WHAT TO PRODUCE: Each line below either holds the string "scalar" or doesn't. Count those that do and give only the number.

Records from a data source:
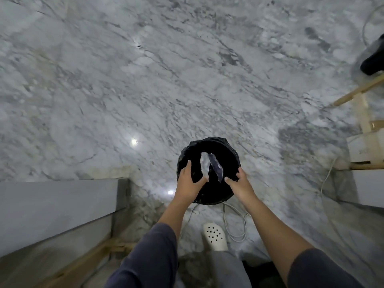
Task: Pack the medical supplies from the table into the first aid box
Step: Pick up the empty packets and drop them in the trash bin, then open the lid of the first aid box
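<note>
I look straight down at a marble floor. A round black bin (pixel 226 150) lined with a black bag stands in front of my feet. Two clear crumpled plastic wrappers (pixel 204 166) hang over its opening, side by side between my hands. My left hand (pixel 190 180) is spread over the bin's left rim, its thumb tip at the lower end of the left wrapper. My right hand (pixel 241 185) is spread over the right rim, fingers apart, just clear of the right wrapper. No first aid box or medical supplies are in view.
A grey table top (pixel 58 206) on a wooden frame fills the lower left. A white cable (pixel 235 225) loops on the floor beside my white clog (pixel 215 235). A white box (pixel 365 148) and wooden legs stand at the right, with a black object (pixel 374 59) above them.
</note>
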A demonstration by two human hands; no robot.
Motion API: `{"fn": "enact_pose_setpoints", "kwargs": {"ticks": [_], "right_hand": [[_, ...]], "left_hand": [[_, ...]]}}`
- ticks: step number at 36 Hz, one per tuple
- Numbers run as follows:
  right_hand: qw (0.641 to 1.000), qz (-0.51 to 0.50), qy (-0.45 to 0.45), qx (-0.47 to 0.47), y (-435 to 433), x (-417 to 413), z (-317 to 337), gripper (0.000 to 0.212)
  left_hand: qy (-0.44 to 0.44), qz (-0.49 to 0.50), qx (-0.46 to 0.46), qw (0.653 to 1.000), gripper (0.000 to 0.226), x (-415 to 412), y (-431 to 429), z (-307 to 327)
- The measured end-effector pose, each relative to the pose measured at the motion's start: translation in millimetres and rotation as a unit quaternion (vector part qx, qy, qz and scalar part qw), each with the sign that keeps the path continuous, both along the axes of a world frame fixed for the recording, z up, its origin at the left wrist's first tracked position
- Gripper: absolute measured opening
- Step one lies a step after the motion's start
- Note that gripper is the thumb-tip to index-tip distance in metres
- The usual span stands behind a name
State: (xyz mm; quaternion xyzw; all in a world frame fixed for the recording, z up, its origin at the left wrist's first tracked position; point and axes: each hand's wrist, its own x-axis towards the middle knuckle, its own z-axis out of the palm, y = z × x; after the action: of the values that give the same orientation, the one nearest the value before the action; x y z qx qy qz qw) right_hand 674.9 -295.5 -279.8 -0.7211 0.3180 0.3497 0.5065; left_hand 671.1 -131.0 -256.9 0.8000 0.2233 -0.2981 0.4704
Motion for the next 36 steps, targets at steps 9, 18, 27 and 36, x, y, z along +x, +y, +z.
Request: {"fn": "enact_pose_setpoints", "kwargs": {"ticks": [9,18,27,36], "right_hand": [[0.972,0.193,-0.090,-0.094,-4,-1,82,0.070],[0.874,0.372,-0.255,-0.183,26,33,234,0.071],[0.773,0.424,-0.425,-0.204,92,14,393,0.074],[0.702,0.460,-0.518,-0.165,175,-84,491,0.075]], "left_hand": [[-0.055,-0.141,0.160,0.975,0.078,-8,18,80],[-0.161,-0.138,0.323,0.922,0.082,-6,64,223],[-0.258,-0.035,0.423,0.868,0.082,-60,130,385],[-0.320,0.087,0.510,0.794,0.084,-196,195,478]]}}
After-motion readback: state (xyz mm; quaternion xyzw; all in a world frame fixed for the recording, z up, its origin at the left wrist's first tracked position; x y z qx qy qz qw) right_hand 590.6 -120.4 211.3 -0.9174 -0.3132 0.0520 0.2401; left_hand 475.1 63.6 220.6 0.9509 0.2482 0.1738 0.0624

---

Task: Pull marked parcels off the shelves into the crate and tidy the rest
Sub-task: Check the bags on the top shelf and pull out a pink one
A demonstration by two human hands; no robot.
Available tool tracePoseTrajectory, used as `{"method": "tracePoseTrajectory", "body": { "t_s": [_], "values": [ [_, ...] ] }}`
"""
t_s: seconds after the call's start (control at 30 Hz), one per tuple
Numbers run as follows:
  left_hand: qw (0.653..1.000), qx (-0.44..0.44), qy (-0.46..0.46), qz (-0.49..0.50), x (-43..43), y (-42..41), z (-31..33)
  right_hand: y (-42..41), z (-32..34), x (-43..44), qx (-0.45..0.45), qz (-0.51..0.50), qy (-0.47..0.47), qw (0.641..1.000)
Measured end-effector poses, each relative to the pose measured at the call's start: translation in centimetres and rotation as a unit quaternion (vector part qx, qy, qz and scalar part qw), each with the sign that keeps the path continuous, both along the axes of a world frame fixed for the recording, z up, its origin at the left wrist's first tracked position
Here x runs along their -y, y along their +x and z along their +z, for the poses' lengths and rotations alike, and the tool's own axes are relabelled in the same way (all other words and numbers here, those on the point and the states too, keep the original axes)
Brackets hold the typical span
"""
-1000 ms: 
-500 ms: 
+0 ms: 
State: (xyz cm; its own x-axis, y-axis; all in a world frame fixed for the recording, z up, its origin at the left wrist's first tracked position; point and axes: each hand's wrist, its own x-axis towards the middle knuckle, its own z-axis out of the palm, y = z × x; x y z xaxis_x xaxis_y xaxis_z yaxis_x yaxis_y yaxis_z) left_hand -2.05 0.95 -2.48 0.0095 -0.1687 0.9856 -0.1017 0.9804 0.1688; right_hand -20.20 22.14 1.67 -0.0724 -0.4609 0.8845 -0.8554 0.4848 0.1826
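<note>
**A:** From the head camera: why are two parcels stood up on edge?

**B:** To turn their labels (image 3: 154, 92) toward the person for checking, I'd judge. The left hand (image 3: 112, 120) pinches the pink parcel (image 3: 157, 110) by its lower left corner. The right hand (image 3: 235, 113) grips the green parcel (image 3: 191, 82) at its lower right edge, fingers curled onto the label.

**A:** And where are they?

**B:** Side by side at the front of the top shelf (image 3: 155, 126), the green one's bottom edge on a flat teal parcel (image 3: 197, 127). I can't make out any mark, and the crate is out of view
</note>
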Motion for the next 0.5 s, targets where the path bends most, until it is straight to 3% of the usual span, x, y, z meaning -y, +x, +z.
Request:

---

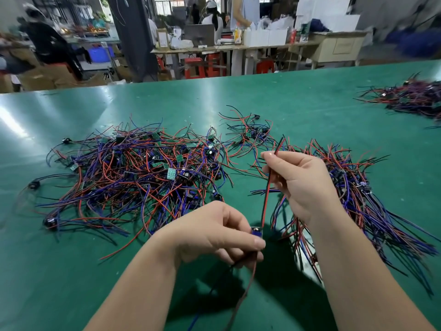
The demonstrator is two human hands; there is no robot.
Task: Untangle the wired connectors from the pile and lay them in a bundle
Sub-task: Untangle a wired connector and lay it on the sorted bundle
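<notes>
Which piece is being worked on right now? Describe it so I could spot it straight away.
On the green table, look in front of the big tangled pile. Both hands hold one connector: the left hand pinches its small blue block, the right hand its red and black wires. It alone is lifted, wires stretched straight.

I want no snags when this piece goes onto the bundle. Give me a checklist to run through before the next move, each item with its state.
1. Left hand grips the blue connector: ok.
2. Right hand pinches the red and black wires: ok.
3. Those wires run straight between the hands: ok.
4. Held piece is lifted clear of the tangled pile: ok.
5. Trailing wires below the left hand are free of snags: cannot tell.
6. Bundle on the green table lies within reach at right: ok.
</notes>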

SOLUTION TO THIS TASK: 2